4. « La quantique a été conçue de toutes pièces par quelques théoriciens géniaux »

Toute l’histoire de la physique démontre l’inverse : au tout départ, il n’y a pas une théorie brillante jaillie du cerveau d’un physicien, mais plutôt des expériences menées en laboratoire qui présentent des résultats inattendus. Puis, et seulement ensuite, des théoriciens se penchent sur ces résultats, cherchent à les comprendre, et vont mettre en place de nouveaux concepts, utiliser de nouveaux outils…

La physique quantique n’échappe pas à la règle : au tout départ, il y a quelques expériences qu’on ne comprend pas, l’effet photoélectrique, le rayonnement du corps noir, le spectre lumineux des atomes. Puis viennent les théoriciens géniaux, Albert Einstein, Max Planck, Niels Bohr, qui comprennent que ces expériences révèlent en fait la nature quantique de la lumière et de l’atome. Puis encore quelques expériences fondamentales, des électrons qui rebondissent bizarrement sur du nickel, des atomes d’argent étrangement déviés par un champ magnétique, un métal qui conduit parfaitement à basse température… Et ensuite à nouveau des théories et des concepts, la dualité, le spin, la supraconductivité.

La physique se construit dans ces aller-retour fertiles entre expérimentateurs et théoriciens, et les expériences viennent souvent en premier, sauf rares exceptions (par exemple la prédiction de l’antimatière ou du boson de Higgs).

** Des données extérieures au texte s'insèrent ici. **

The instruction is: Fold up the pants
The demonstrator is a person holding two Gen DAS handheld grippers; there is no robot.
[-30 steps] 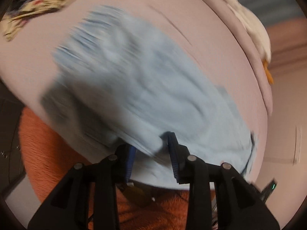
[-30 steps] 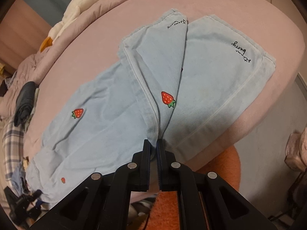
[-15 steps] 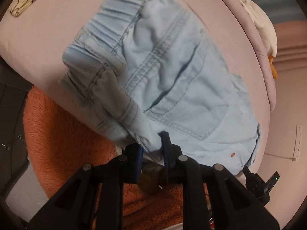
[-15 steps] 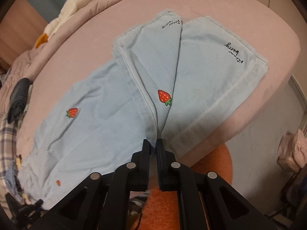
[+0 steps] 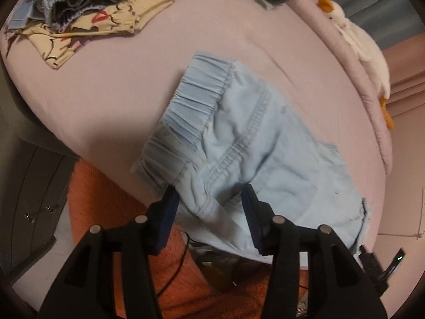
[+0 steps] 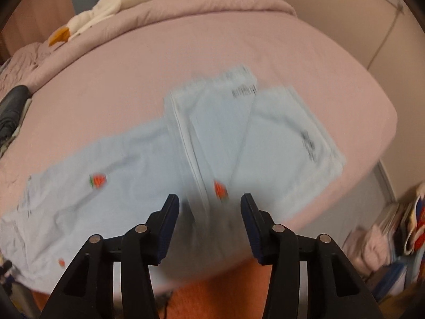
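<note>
Pants [image 5: 249,148] of light blue denim are spread on a pink bed [image 5: 127,85] in the left wrist view, with the gathered elastic waistband [image 5: 191,114] toward the far left and a stitched back seam running down toward the near edge. The left gripper [image 5: 209,207] is seen with its jaws set wide apart, a bunched fold of the fabric lying between the two blue-padded fingers [image 5: 170,212] without being pinched; nothing is held. Only this view shows a pile of other clothes [image 5: 87,13] at the far left of the bed, well apart from the pants, and an orange rug [image 5: 111,212] below the near mattress edge. A white plush goose [image 5: 364,45] lies along the far right side. In the right wrist view the leg end of the pants [image 6: 186,159] is shown instead, blurred by motion: the two legs lie folded over one another, with small red strawberry prints [image 6: 97,180] and dark lettering near the hems [image 6: 308,143], details the other view does not give. The right gripper [image 6: 209,207] is likewise spread wide and grips nothing; the near edge of the fabric lies just beyond and between its fingers [image 6: 251,212], where the cloth drapes over the mattress edge. The plush goose [image 6: 111,8] appears here at the far left, on a rumpled pink quilt [image 6: 212,0].
</note>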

Dans un petit livre que je viens d’écrire, « Mon grand mécano quantique », je raconte ainsi onze de ces expériences clés de l’histoire de la quantique, et comment elles ont suscité des avancées théoriques majeures comme la supraconductivité, découverte en 1911 mais comprise seulement en 1957 !
L’invention de la supraconductivité. Crédits : Petites histoires quantiques, Marine Joumard, coll., _La physique autrement_
5. « Einstein a été le pire ennemi de la quantique »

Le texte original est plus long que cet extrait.